Try it: Locate "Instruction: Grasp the" in the data below, then output the line it is on and all following lines through the last, word for word. Skip any pictures.

--

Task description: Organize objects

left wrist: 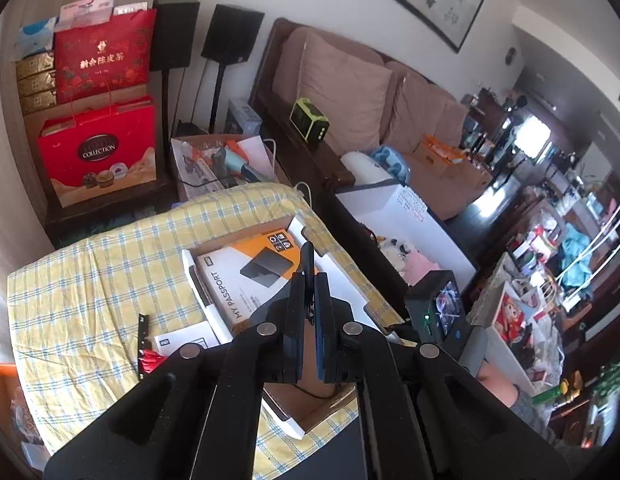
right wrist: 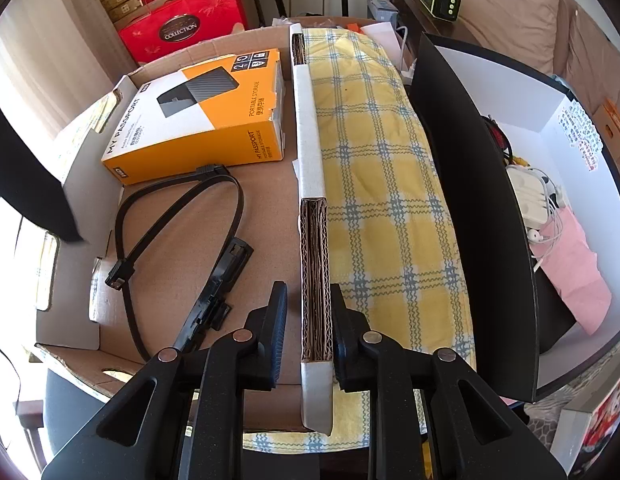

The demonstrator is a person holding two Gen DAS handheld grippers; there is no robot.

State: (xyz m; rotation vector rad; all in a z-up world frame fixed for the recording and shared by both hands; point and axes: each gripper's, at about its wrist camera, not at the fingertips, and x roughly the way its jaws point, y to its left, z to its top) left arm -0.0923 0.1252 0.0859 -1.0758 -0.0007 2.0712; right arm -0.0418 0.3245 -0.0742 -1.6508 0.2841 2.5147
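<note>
A shallow cardboard box (right wrist: 266, 216) lies on a table with a yellow checked cloth (right wrist: 374, 184). Inside it are an orange and white "My Passport" carton (right wrist: 198, 120), a looped black cable (right wrist: 178, 204) and a black plastic piece (right wrist: 226, 272). My right gripper (right wrist: 308, 287) points steeply down and straddles the box's thick right wall (right wrist: 310, 140), shut on it. In the left wrist view my left gripper (left wrist: 309, 280) hovers above the carton (left wrist: 246, 276). It is shut on a thin dark flat piece (left wrist: 308, 256) that sticks up past the fingertips.
On the cloth left of the box lie a black strip (left wrist: 143, 326), a red item (left wrist: 152, 360) and a white leaflet (left wrist: 186, 334). A white open bin (right wrist: 550, 120) with chargers and cables stands to the right. Red gift bags (left wrist: 98, 152), speakers and a sofa (left wrist: 350, 88) lie beyond.
</note>
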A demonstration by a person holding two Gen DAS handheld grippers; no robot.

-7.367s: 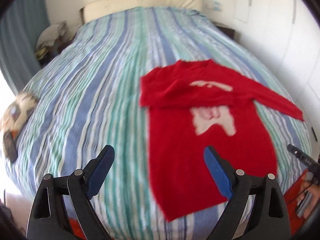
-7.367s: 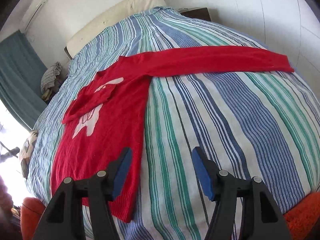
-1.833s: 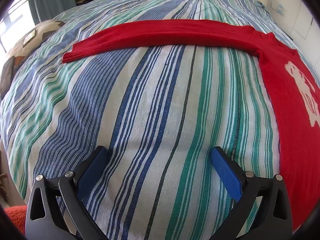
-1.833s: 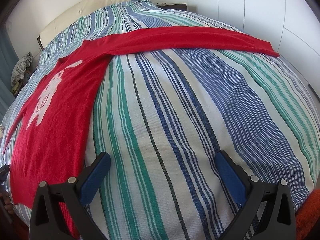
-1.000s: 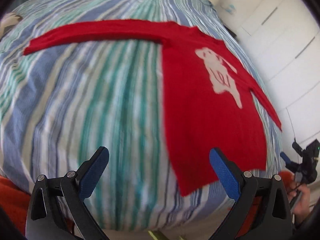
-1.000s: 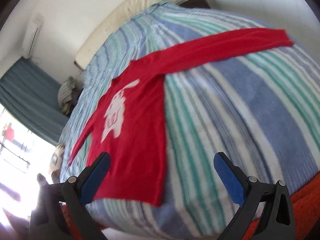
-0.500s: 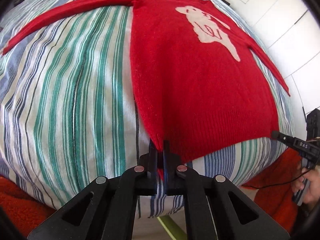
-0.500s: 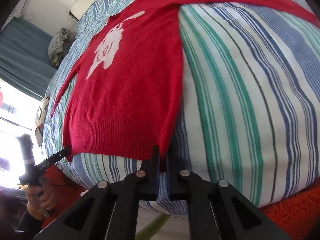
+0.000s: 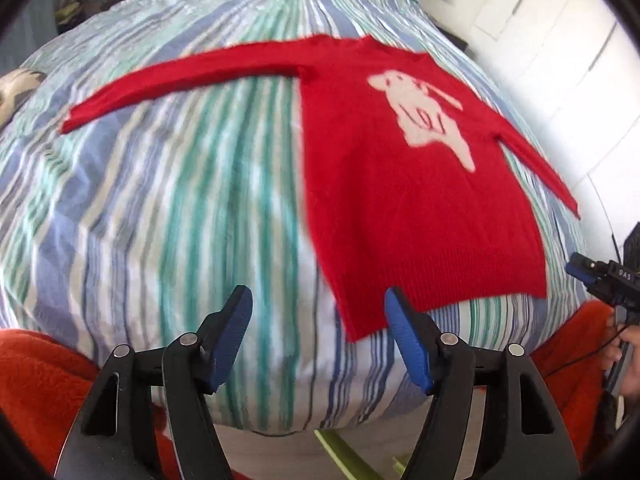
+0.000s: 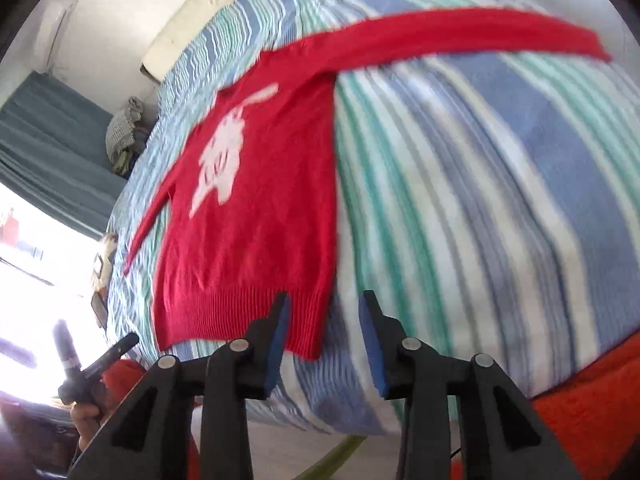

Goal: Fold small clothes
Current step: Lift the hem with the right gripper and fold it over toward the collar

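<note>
The red sweater (image 9: 420,216) lies flat and face up on the striped bed (image 9: 168,208), both sleeves spread wide — laid out, no fold made yet. The left gripper (image 9: 318,336) and right gripper (image 10: 322,338) have just been opening, jaws apart with nothing between them, each near a hem corner. Next, I'd guess, comes a sleeve — gripped and carried across the chest.

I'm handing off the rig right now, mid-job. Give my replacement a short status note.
Left gripper: open, jaws just been opening, nothing between them.
Right gripper: open, jaws just been opening, empty, over the hem corner.
Red knitted sweater with white animal motif: lies flat, face up, sleeves spread, on the striped bedspread.
Done: sweater laid out.
Left: every fold.
</note>
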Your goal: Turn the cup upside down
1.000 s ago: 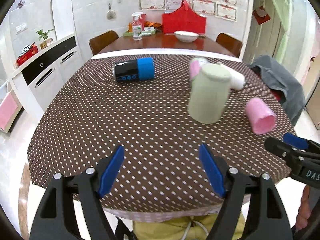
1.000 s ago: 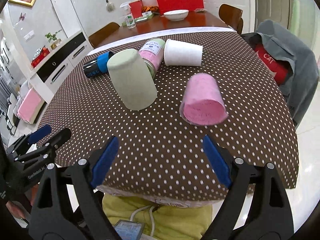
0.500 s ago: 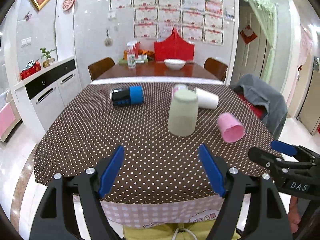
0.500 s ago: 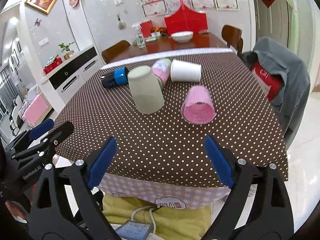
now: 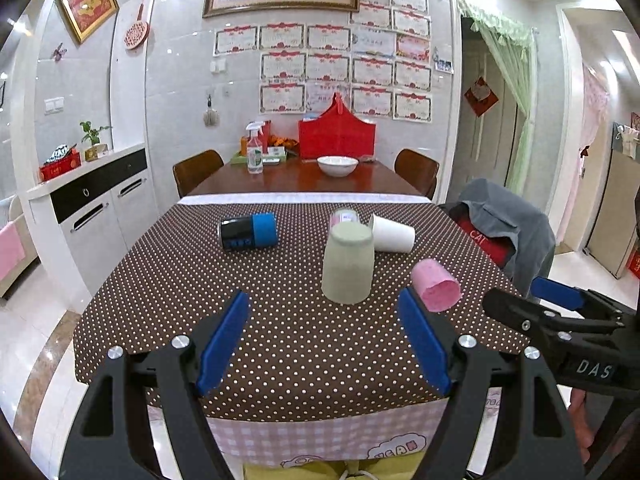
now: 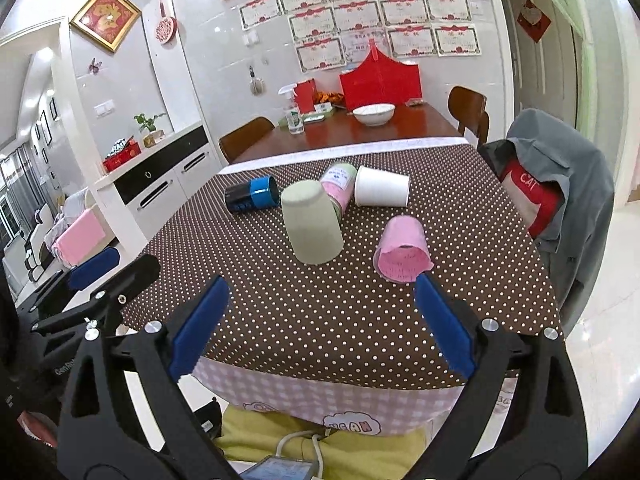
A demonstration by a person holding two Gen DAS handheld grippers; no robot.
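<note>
Table, brown dotted cloth (image 5: 160, 300). One pale green cup (image 5: 348, 266), mouth down, centre. Lying on sides: one pink cup (image 5: 436, 286), one white cup (image 5: 392, 234), one pink-labelled jar (image 6: 340, 182), one blue-capped black can (image 5: 248, 232). My left tongs (image 5: 324, 344) and right tongs (image 6: 322, 326): both spread wide, holding nothing, at the near edge.

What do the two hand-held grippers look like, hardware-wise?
Both match: black plastic frames with triangular cutouts, silver screws at the joints, and flat blue pads lining the two fingers. The left hand-held gripper shows partial white lettering "GenRobo" in the right wrist view; the right hand-held gripper shows white "DAS" on its body in the left wrist view. No cables are visible on either.
</note>
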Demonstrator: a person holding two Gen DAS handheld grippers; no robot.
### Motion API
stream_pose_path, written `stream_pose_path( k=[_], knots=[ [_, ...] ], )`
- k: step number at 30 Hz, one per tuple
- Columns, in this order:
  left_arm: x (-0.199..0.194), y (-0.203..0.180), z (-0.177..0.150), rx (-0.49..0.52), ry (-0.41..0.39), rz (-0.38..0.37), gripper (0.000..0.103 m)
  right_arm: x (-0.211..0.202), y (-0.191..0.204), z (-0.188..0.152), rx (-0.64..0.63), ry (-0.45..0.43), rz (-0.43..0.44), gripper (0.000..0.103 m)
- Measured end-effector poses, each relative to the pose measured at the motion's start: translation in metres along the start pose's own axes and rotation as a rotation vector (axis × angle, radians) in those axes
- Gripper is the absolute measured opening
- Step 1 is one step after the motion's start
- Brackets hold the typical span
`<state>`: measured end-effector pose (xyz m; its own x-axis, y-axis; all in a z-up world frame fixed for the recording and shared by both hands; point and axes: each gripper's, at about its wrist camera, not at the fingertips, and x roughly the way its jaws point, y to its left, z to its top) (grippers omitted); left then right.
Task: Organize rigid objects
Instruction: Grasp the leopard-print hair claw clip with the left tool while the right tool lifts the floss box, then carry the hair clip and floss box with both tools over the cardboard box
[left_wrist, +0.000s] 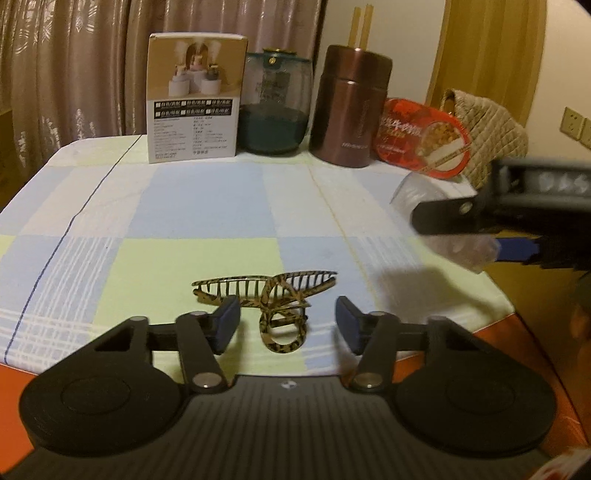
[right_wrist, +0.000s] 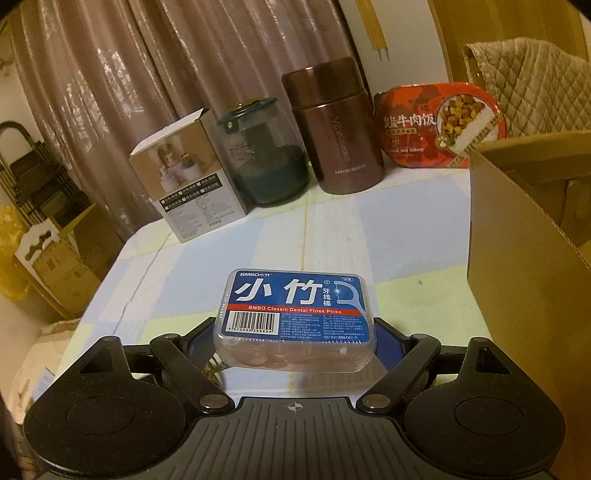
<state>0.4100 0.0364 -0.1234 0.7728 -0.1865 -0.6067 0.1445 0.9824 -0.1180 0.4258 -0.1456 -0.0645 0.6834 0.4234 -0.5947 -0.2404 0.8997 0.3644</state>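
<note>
A tortoiseshell hair claw clip lies on the checked tablecloth near the front edge. My left gripper is open, its blue pads either side of the clip's ring handle, not touching it. My right gripper is shut on a clear dental floss pick box with a blue label, held above the cloth. In the left wrist view the right gripper comes in from the right with the clear box between its fingers.
Along the table's back stand a white product box, a glass jar, a brown thermos and a red meal bowl. An open cardboard box sits at the right. Curtains hang behind.
</note>
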Motion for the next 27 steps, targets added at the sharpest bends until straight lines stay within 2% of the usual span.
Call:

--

Exercise response:
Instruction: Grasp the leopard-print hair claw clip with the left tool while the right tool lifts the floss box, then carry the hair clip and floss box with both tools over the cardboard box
[left_wrist, +0.000s] 
[right_wrist, +0.000s] 
<state>0.4100 0.0364 -0.1234 0.7728 -0.1865 -0.6067 0.1445 0.9824 -0.1180 0.4258 -0.1456 -0.0645 0.6834 0.4234 -0.5947 -0.2404 0.8997 0.3644</state>
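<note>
A tortoiseshell hair claw clip lies on the checked tablecloth near the front edge. My left gripper is open, its blue pads either side of the clip's ring handle, not touching it. My right gripper is shut on a clear dental floss pick box with a blue label, held above the cloth. In the left wrist view the right gripper comes in from the right with the clear box between its fingers.
Along the table's back stand a white product box, a glass jar, a brown thermos and a red meal bowl. An open cardboard box sits at the right. Curtains hang behind.
</note>
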Motion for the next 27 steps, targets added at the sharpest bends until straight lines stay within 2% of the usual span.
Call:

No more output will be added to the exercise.